Task requirements> Search the listing for the word "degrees". Copy every line where it is found.

━━━━━━━━━━

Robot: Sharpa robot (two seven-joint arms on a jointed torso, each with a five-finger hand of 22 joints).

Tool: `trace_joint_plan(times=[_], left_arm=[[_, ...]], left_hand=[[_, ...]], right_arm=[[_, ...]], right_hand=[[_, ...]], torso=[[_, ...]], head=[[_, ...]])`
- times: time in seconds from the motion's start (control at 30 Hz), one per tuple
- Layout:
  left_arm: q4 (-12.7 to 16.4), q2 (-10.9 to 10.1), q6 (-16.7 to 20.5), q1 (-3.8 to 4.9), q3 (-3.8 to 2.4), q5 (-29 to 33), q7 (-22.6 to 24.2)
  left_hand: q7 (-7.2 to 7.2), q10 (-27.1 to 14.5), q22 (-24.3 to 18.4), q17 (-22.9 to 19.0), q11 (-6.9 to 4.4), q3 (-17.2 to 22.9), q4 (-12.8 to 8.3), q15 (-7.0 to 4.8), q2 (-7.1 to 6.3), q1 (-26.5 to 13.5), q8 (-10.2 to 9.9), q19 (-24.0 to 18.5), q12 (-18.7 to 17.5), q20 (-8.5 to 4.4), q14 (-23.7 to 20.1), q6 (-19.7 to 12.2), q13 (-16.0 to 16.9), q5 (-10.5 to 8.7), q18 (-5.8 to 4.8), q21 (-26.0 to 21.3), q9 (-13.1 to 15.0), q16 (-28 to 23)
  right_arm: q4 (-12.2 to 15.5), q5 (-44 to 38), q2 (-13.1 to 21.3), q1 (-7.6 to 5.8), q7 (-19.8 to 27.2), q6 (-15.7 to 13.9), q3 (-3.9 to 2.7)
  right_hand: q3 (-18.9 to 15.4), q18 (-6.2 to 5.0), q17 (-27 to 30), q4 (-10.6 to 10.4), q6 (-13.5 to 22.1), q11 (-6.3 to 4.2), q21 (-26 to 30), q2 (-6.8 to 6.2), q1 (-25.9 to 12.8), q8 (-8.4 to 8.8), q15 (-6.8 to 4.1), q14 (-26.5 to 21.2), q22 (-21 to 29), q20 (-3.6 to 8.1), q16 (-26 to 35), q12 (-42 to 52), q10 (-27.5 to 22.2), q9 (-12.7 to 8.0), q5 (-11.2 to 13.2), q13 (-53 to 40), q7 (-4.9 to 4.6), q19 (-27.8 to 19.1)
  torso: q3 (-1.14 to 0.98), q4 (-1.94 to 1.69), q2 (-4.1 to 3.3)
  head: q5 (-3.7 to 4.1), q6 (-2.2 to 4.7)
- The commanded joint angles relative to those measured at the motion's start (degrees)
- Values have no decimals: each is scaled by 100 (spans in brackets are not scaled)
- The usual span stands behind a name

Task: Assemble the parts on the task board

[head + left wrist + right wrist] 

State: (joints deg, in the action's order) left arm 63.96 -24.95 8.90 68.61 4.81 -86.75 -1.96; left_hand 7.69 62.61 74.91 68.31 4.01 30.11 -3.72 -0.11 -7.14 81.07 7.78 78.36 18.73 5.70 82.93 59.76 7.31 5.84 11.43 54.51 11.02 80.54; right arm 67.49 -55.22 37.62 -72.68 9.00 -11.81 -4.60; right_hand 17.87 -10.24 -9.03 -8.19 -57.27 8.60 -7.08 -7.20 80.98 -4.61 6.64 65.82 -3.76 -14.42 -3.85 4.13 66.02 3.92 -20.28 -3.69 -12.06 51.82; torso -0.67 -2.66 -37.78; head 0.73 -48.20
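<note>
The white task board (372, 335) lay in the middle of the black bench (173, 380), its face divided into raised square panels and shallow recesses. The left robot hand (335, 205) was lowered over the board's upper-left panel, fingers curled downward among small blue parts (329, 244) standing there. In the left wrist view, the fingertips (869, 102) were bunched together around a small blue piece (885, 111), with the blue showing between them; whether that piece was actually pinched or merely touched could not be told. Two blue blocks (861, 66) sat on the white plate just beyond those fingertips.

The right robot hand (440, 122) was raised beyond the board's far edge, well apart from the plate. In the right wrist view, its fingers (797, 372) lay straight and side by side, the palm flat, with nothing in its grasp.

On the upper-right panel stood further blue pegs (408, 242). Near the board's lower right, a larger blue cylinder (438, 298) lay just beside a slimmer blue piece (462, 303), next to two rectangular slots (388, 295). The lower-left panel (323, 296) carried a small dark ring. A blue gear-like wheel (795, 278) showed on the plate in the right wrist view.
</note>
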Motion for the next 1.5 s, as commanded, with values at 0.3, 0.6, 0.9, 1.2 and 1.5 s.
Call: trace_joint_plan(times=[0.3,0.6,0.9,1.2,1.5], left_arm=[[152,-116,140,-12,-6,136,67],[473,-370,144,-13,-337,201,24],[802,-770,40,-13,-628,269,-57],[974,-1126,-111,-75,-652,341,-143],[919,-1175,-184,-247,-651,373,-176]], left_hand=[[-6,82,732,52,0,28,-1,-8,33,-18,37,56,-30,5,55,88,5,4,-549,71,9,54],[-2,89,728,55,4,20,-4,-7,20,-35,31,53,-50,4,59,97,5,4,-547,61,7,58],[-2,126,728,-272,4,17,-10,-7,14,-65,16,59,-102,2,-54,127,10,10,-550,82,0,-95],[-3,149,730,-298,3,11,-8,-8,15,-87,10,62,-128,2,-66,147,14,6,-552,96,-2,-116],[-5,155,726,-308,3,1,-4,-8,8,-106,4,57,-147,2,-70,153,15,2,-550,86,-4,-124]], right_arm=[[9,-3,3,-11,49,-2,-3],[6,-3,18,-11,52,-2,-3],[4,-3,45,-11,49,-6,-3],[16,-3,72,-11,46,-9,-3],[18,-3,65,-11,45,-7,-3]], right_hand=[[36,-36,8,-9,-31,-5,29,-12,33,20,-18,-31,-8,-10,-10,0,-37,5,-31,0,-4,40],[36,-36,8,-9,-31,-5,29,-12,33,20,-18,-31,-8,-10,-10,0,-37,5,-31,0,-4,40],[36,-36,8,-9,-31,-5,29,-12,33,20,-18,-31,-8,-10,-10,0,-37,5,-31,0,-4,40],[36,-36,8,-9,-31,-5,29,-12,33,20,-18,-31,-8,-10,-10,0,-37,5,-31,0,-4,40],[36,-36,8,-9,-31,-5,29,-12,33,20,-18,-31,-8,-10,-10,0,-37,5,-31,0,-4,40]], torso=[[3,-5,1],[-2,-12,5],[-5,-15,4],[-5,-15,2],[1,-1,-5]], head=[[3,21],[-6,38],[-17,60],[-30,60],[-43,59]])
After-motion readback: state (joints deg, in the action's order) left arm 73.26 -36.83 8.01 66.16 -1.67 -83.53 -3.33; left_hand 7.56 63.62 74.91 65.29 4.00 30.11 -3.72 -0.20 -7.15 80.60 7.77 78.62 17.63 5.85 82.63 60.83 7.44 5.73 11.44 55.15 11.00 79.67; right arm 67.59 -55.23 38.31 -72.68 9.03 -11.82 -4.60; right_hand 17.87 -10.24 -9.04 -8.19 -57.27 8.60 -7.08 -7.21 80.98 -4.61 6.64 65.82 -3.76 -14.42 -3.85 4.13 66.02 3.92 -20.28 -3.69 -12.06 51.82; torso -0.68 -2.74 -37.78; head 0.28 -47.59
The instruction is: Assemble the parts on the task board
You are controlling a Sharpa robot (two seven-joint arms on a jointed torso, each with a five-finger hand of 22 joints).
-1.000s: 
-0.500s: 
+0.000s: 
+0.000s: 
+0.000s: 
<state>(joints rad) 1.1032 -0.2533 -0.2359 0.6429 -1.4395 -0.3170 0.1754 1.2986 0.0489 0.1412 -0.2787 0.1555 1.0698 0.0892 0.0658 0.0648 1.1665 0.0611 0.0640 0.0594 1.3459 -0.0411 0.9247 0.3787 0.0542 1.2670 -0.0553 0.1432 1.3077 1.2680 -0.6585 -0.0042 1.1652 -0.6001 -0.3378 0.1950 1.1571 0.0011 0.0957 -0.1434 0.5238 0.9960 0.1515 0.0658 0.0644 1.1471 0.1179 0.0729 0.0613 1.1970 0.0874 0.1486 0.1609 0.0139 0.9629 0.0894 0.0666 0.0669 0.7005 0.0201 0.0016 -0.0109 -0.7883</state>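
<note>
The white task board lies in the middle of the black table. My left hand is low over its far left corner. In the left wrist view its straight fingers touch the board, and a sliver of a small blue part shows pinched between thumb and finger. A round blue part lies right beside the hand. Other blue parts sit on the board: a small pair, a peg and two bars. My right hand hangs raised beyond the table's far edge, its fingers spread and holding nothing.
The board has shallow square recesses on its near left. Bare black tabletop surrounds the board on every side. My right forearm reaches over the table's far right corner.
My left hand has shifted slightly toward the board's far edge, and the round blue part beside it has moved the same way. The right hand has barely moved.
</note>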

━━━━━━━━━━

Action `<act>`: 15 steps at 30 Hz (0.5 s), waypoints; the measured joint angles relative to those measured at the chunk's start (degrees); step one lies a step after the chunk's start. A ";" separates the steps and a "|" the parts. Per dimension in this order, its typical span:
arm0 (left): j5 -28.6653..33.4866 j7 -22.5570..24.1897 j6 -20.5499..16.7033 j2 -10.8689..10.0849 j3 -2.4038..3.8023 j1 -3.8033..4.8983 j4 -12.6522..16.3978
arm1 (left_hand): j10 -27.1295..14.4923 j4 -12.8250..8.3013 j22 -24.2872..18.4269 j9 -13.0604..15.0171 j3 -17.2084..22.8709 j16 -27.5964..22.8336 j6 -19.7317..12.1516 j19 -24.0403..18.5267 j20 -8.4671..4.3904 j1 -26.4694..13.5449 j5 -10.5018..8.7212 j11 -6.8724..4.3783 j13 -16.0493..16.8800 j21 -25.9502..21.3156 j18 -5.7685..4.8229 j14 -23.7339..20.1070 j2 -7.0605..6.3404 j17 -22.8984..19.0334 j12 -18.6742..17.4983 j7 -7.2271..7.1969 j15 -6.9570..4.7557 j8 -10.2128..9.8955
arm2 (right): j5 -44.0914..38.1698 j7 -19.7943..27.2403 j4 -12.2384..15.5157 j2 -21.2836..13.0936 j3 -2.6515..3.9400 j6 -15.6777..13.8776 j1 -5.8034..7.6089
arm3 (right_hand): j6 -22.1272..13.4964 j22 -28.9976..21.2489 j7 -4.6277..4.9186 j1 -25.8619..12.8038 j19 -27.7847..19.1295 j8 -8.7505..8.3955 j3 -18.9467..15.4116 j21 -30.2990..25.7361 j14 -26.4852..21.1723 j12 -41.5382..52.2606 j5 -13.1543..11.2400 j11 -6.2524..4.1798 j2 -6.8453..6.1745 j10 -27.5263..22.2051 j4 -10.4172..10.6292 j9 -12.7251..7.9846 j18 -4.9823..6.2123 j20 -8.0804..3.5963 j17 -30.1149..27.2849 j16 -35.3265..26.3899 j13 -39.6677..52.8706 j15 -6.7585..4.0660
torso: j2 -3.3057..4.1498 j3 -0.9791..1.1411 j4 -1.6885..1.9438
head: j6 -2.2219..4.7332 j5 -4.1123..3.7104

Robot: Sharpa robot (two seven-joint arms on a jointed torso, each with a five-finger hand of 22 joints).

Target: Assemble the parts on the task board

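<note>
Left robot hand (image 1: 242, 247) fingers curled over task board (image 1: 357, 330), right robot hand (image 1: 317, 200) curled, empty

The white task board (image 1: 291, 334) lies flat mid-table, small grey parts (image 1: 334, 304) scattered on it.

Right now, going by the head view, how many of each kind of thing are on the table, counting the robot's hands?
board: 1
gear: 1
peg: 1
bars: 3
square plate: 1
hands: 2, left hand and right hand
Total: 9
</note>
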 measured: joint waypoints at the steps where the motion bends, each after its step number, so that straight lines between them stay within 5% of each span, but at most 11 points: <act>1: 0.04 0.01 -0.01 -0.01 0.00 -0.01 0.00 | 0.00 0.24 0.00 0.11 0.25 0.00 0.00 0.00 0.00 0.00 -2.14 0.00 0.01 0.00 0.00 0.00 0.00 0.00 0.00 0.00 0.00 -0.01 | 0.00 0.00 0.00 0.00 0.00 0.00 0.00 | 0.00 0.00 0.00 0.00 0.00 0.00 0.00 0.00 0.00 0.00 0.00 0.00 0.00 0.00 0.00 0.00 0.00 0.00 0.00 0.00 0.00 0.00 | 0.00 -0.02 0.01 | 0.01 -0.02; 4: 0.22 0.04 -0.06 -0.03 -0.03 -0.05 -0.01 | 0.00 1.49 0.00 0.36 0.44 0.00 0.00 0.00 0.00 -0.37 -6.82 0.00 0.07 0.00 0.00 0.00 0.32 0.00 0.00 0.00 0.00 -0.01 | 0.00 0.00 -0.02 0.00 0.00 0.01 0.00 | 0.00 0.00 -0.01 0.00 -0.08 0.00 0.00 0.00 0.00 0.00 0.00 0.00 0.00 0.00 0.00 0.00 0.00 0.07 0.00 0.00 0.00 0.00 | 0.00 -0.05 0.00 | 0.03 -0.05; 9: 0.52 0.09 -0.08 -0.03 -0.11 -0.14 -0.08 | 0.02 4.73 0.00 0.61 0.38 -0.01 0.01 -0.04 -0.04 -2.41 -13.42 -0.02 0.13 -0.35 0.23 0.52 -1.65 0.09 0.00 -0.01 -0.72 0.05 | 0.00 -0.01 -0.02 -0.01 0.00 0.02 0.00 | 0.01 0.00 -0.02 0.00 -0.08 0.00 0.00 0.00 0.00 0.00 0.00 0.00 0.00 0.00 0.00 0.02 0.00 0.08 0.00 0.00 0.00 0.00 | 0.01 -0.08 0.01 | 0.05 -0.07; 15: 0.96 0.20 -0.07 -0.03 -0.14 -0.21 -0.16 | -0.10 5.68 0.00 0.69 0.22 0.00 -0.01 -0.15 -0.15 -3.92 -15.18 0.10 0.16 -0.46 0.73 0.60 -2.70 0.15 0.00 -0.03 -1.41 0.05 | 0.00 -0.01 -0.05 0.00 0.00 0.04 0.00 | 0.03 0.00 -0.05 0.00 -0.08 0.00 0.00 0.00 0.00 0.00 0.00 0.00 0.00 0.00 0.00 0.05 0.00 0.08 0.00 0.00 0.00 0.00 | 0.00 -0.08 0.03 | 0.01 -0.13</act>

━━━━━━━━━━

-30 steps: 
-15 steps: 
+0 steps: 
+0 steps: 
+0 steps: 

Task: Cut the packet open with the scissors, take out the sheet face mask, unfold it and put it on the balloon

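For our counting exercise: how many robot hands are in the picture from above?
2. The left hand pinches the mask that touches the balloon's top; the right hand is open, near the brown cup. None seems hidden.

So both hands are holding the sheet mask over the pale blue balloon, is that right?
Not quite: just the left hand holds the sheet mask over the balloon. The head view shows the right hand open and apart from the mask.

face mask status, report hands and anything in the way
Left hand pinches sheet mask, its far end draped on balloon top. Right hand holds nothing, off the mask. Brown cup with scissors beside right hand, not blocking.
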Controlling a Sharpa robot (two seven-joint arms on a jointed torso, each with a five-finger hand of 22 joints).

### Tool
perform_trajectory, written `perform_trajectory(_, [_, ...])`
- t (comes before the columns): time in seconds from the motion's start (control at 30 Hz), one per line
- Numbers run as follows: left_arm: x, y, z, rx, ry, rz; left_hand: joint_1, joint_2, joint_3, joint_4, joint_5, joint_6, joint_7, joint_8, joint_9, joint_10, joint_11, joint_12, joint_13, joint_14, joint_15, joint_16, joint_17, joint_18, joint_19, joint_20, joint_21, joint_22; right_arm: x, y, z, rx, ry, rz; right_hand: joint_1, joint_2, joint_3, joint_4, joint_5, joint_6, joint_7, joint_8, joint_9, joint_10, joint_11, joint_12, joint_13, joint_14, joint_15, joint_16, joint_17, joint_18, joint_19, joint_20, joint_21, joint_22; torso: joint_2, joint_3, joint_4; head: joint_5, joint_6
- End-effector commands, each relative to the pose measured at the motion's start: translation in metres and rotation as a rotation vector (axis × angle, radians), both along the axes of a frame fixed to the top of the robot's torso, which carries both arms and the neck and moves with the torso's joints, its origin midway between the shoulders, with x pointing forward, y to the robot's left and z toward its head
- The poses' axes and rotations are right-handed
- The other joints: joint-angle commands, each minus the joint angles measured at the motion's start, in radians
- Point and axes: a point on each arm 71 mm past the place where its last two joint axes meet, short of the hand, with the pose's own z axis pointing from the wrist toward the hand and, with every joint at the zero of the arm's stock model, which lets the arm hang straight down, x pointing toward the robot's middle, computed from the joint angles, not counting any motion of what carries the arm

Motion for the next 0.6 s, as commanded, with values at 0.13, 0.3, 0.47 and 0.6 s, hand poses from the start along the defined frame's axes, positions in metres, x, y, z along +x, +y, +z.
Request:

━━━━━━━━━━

Expected output>
- The commanded joint angles relative to those measured at the motion's start (degrees)
Action `<act>`: 15 steps at 30 Hz (0.5 s), waypoints; the measured joint angles relative to those measured at the chunk's start (degrees); step one lies a step after the chunk's start. A ";" separates the steps and a "|" the parts. Per dimension in this order, its typical span:

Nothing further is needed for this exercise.